Egypt: Political prisoners beaten and tortured in Badr Prison

Lawyer Baqer, blogger Oxygen and activist Douma were beaten and tortured in Badr 1 Prison, according to a prisoner defending campaign.

Human rights lawyer Mohamed El-Baqer, blogger Mohamed “Oxygen” Ibrahim, and activist Ahmed Douma were all beaten and tortured in Badr 1 Prison, the human rights defender-led Till the Last Prisoner campaign reported on mid-April.

According to the campaign, the three were attacked after coming to the defense of their cellmate Hamed Sedeek, who was himself assaulted after refusing to attend a court hearing.

Sedeek, a doctor in his sixties, has suffered several health complications during his three and a half years behind bars. The trio were then sent into solitary confinement as punishment.

Douma has been arbitrarily detained for nearly a decade, while El-Baqer and Ibrahim were each arrested in 2019 and later sentenced to several years in prison alongside activist and author Alaa Abdel Fattah.

El-Baqer was recently included in the State Department’s Without Just Cause political prisoners campaign.

Authorities hold up the Badr Rehabilitation and Correctional Center as a model of humane treatment of prisoners, but it continues to host the same abuses as Egypt’s older prisons.

The Egyptian Network for Human Rights today shared a letter documenting five more attempted suicides in the now-notorious Badr 3 Prison amid authorities’ collective punishment against detainees there.

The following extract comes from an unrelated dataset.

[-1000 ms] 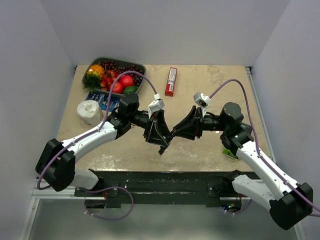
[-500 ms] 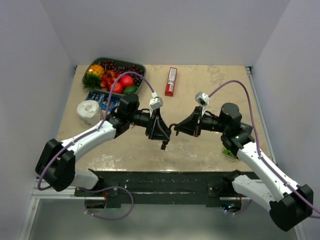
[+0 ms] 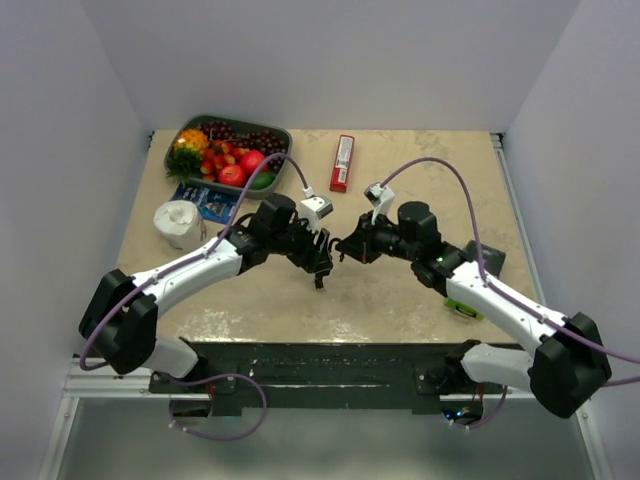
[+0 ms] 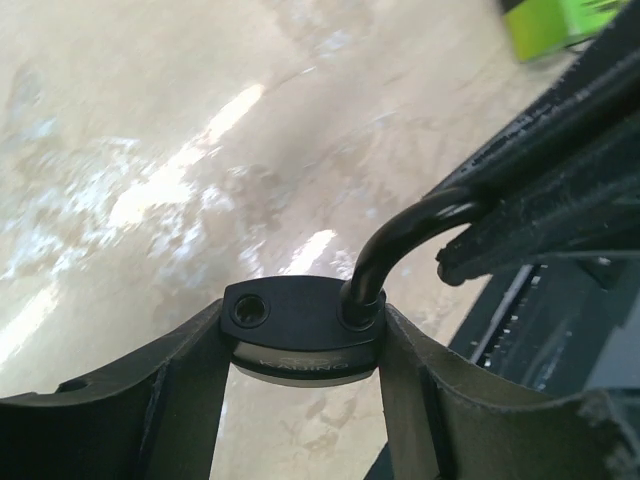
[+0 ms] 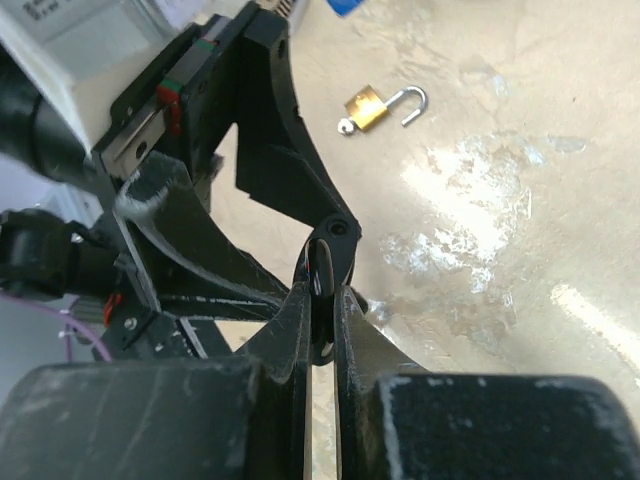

A court charged former Civil Democratic Movement Spokesperson Yehia Hussein Abdel Hady with spreading false news yesterday, accusing him of “recidivism” less than one year after he was released from a previous false news jailing.

Abdel Hady was convicted of spreading false news in May 2022 after already spending three and a half years in pretrial detention. Although he was sentenced to four years in prison, he left prison one week later after receiving a presidential pardon.

The court, however, accused him of committing the same “crime” again, pointing to three articles that he published, entitled “When will they speak,” “Shame and dialogue,” and “But everyone must be released, including the Brotherhood.”

Abdel Hady’s lawyers requested time to view the case papers, so the court adjourned the trial until May 11 and did not order him into detention.